Добрыня вспомнил россыпи земляники на заброшенных рельсах, словно открывшиеся именно для него и Бурика, и сказал, смущаясь не меньше:

- Мне кажется, у нас с тобой тоже есть Дорога. Помнишь землянику? Ее ведь никто не видел, кроме нас. Хотя людей там много ходит…

- Ага… И церковь, которая исчезает!

- И балкончик над шлюзами…

Мальчишки посмотрели друг на друга и счастливо улыбнулись.

Внезапный телефонный звонок заставил их вздрогнуть.

- Сашенька, это тебя, - крикнула из коридора бабушка.
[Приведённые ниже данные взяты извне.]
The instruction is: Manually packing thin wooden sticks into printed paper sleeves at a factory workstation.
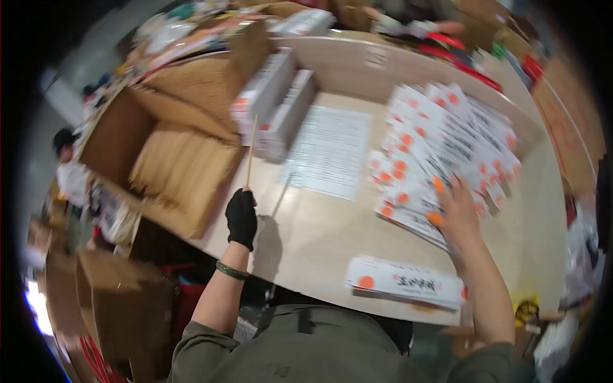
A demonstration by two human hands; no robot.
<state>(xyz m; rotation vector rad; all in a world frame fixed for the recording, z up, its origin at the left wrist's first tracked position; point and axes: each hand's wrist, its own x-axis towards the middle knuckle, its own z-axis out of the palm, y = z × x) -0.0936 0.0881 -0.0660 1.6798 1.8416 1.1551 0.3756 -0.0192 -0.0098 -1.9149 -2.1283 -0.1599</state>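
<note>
My left hand (242,218), in a black glove, is closed on a thin wooden stick (253,150) that points up and away over the table. A green bangle (231,270) circles that wrist. My right hand (458,214) lies with its fingers apart on a loose pile of flat white printed cartons (415,140) with orange dots; it is slightly blurred. Orange covers (435,220) sit on some of its fingers. Closer to me, one long white box (407,283) with an orange dot lies alone near the table's front edge.
An open cardboard box (115,143) at the left holds a tan ridged stack (182,169). Long white boxes (267,96) stand beside it, next to a printed sheet (332,152). A raised rim (345,57) bounds the table's far side. Another person's hands (421,29) show beyond it.
</note>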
- Спасибо, бабуль, - крикнул Бурик, снимая трубку с головы лукавого бегемотика - этот симпатичный телефонный аппарат мама подарила ему на день рождения.

- Алло? Алло!

В трубке что-то щелкнуло, и раздались короткие гудки. Бурик выглянул в коридор.

- Бабуль, кто звонил?

- Не знаю, Сашенька, голос мужской. Может, учитель какой из школы?

Бурик закрыл дверь.

- Это не учитель, - уверенно сказал Добрыня. - Знаем мы таких учителей…

Бурик испугался.

- А кто?!

- Кто-кто!.. Вагон с танком, что ли, забыл?

- Так… То ж был не танк… а… БМП?

- Сам ты Бэ-Эм-Пэ!

- Что?

- Без Малейшего Понятия, вот что.

Снова зазвонил телефон. Трубку схватил Добрыня.

- Приемная Министерства путей сообщения! - сообщил он уверенным взрослым тоном. - Что? А-а… Саш, тебя.

- Кто это? - в ужасе спросил Бурик.

- Не знаю. Она сказала, что мама.

Бурик взял трубку.

- Алло? Да, мам… Все хорошо. Нет, это друг. Да, Добрыня, конечно. Да просто играли… Ага. Мы больше не будем…

- Гляди, здесь нарисован план, - сказал Добрыня, когда Бурик повесил трубку. Пока тот говорил с мамой, он, похоже, детально изучил красно-белый томик.

- Какой план? Где?

- Вот. Фирменный магазин "Командорская лавка на Октябрьской". А Командор - это Крапивин?

- Ага. Вообще-то Командорами называли всех, кто посвятил жизнь защите детей - так в книге написано. Но самого Крапивина тоже часто называют Командором.

- Слушай, там же, наверное, можно все недостающие книги купить.

- Точно! Как я сам не догадался! Стой. А денег-то у нас нет. - Бурик приуныл.

- Мне мама точно не даст. Даже и просить нечего. Закричит: в рванье ходишь, я тебе ботинок приличных купить не могу, а туда же, книжки покупать. Может, твои дадут?

- Размечтался. Мои тоже не сахар… - Бурик задумался. - Есть одна идея…

- Какая?

- Подожди, а то не сработает. Посиди здесь.

Бурик скрылся. Вскоре за стеной раздались голоса. Добрыня старательно не вслушивался. Минут через двадцать Бурик вернулся усталый, но довольный.

- Порядок, - сказал он. - Бабуля даст сто пятьдесят рублей с пенсии.

- Ура! А когда у нее пенсия?

- После двадцатого. Ничего, подождем.

- Конечно! Слушай, как тебе удалось?!

- Это было нелегко…

- Вот, здорово! Да, Саш, повезло тебе с бабушкой!

- И я так считаю, - улыбнулся Бурик.